By 1974 Mazda was fully invested in the rotary engine, putting them in everything from sports coupes to luxury sedans to, yes, even a bus. The Mazda Parkway 26 could carry you and 25 friends in premium comfort, with such amenities as “a soft ceiling trim” and “three-stage heating.” Not would would you be driving the world’s only 13B-powered bus, but one of the rarest old Japanese vehicles around. Only 44 were every built over four years of production.

What say you, dear reader? As always, the most entertaining comment by next Monday will receive a toy. Click through to see the winner of the last QotW, “Which JNC will the valet park front and center at the opera?” 

C31 Nissan Laurel

This week we had another situation where it came down to two humorous and well-written finalists. However, Wagoneer‘s choice of the fine 1991 Nissan President was, once again, just a tad new. We don’t mind giving it to the guy with the newer car once in a while, but in a tiebreaker situation the nostalgic wins.
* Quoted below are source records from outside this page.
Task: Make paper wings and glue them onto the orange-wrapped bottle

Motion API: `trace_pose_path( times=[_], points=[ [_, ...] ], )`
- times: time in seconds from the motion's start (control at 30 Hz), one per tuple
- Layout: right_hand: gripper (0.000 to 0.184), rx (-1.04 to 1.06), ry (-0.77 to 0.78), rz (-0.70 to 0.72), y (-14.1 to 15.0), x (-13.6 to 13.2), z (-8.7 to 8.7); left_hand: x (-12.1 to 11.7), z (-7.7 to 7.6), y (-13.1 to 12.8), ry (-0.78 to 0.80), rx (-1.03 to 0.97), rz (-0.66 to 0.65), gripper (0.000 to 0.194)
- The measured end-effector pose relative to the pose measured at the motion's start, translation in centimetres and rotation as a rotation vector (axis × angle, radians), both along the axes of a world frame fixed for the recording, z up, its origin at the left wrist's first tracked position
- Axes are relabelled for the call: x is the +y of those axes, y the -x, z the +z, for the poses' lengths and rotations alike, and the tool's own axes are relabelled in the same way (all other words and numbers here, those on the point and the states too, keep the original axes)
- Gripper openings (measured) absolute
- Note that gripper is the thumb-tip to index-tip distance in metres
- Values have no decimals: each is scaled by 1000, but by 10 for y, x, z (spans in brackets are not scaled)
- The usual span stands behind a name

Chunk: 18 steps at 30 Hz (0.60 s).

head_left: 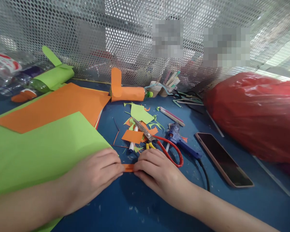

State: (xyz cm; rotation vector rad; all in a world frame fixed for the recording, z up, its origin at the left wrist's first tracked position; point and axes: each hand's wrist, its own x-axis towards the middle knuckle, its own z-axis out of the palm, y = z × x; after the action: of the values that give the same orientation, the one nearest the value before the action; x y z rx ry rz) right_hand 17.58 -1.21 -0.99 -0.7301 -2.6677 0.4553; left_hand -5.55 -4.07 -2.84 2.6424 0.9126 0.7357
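Between my two hands a narrow strip of orange paper [129, 168] shows, just above the blue table [125, 206]. My left hand [98, 172] has its fingers closed on the strip's left end, its forearm lying over a large green sheet [48, 151]. On the right end, my right hand [158, 172] is closed the same way. The fingers cover both ends of the strip. Right behind the right hand lie red-handled scissors [170, 146], blades apart, on green and orange paper scraps [132, 136]. A white marker [132, 145] is partly under the scraps.
A blue hot glue gun [185, 143] and a phone [223, 159] lie right. A big red plastic bag [253, 116] fills the right side. Behind are an orange-wrapped bottle [128, 93], a green-wrapped bottle [54, 77], orange sheets [58, 106], pen cups [156, 88] and a perforated metal screen [87, 42].
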Motion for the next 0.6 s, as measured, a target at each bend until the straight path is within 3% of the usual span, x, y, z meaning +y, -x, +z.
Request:
trace_pose_path(
  times=[0.2,0.47,0.6],
  points=[
    [16,-15,-40,2,2,-1,3,-1,-2,3,-12,-10,-31,24],
    [19,-29,22,-25,2,-2,2,0,5,-1,16,9,-35,26],
    [17,-47,28,-35,3,-2,0,0,4,-1,91,-13,-26,21]
  ],
)
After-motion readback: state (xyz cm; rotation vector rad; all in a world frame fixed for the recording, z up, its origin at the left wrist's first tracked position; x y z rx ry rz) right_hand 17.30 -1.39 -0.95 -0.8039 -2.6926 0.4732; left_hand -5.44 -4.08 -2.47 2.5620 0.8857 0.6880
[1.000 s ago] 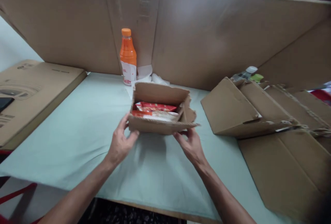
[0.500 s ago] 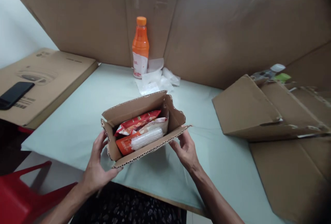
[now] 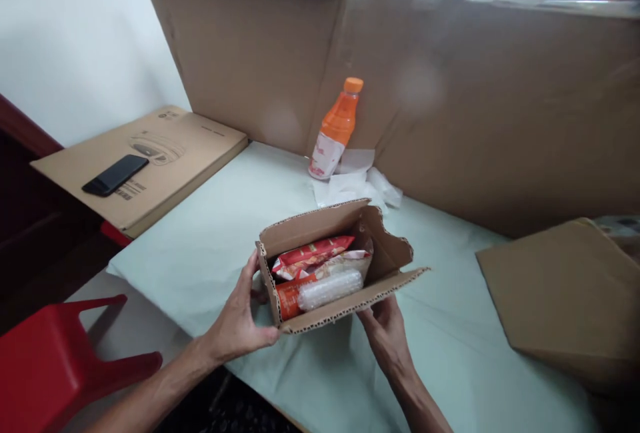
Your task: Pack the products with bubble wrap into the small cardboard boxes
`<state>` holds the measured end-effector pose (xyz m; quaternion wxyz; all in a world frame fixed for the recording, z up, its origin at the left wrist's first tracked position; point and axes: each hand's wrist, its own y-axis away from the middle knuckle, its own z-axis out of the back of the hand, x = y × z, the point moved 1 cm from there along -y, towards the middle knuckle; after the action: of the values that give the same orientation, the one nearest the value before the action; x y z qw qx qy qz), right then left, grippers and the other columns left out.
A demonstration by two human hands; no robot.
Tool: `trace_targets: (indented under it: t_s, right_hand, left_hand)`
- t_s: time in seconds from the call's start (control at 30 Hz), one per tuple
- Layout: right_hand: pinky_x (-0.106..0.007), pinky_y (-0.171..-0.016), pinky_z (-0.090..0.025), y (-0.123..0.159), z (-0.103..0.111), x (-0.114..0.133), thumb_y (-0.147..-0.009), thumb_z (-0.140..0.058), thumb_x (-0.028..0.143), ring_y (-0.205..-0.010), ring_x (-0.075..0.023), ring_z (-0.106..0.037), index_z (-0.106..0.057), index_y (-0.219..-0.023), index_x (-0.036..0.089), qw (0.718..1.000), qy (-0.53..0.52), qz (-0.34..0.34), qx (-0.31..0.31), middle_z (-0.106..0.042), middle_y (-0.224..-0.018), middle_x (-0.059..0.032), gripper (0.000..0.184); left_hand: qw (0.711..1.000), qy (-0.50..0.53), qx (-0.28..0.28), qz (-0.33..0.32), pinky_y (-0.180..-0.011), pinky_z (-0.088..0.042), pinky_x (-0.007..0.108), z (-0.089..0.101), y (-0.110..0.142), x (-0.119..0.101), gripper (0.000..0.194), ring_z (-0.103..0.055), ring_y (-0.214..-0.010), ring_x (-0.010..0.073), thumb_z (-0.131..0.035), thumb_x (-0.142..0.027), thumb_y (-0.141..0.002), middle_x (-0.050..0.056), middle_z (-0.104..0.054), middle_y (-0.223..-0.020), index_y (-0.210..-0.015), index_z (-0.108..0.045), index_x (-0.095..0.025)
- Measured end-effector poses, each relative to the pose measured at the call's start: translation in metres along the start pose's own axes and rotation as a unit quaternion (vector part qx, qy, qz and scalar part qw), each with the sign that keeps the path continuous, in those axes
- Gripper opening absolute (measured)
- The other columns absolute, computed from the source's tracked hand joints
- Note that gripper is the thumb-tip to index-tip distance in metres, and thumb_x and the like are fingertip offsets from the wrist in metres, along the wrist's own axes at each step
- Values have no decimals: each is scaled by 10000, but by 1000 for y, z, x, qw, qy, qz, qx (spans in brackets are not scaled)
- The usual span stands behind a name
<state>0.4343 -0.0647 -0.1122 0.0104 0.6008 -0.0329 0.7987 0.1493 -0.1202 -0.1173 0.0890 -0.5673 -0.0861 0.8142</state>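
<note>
Between my two hands is an open-topped cardboard box [image 3: 400, 279] with rough, torn edges, tilted toward me. My left hand [image 3: 237, 326] grips its left end, thumb at the near corner and fingers behind the side wall. Under the near right edge, my right hand [image 3: 384, 326] supports the box, its fingers partly hidden beneath. Inside lie a red snack packet [image 3: 320, 252], a pale packet [image 3: 353, 260], an orange packet [image 3: 289, 301] and a bubble-wrapped item [image 3: 331, 290] at the front.
Behind the box, an orange-capped bottle [image 3: 336, 130] leans beside crumpled white wrappers [image 3: 350, 186]. A black phone [image 3: 116, 174] rests on a flat carton [image 3: 200, 146] at left. Cardboard panels [image 3: 260, 53] wall the back. Another cardboard box [image 3: 565, 280] stands right; a red stool [image 3: 45, 360] is lower left.
My view has swung left and up, so everything appears farther right and lower. Both hands still hold the box, with its packets lying the same way.
</note>
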Motion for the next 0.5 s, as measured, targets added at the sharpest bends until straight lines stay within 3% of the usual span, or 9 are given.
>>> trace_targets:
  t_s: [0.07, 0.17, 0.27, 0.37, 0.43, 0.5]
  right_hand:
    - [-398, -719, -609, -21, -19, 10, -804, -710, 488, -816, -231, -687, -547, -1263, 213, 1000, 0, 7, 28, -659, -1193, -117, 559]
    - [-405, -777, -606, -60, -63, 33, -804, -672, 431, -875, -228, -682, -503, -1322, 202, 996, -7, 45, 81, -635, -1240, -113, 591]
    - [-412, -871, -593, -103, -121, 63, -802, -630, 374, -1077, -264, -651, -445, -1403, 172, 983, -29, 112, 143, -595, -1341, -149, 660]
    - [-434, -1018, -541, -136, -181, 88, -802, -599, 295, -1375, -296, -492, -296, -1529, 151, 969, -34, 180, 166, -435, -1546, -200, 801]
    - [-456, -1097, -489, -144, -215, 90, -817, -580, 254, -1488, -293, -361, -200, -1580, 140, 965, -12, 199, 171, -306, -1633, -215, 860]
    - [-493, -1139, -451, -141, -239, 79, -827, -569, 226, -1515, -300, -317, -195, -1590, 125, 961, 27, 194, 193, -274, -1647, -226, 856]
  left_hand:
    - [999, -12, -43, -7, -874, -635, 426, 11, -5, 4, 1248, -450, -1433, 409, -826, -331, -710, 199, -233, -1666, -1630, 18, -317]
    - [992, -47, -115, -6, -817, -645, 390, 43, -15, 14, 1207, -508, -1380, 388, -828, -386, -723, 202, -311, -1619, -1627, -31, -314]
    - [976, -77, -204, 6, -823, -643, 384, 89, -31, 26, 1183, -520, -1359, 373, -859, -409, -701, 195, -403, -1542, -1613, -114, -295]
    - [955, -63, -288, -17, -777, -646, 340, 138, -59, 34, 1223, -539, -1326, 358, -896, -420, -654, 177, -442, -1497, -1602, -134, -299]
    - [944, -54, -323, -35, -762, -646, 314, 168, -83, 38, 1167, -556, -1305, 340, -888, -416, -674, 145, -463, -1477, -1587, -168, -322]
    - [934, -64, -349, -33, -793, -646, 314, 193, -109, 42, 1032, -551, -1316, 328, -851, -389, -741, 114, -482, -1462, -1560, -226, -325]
That’s why the champion this week is Lupus‘s C31 Laurel:

I would like to show myself [at the] opera in a dark blue metallic Nissan Laurel C31. It’s probably not the most iconic Japanese limo, nor the most VIP cruiser, but it’s one of my top 5 dream cars. In his best times it was a tough competitor for Merc W123 and BMW 5. Only then it lacked the prestige. These days an old, well kept upper class vehicle stands out from the crowd, even if it’s not a premium marque.

Besides, the C31 can be a true wolf in sheep’s skin. On the way back from opera I could outrun some Porsche on the expressway with help of [an] L31 twin turboed stroker under the hood. The possibilities are almost endless with that car.

Omedetou, Your comment has earned you a rare Hot Wheels Super Speeders mystery pack Mazda RX-7!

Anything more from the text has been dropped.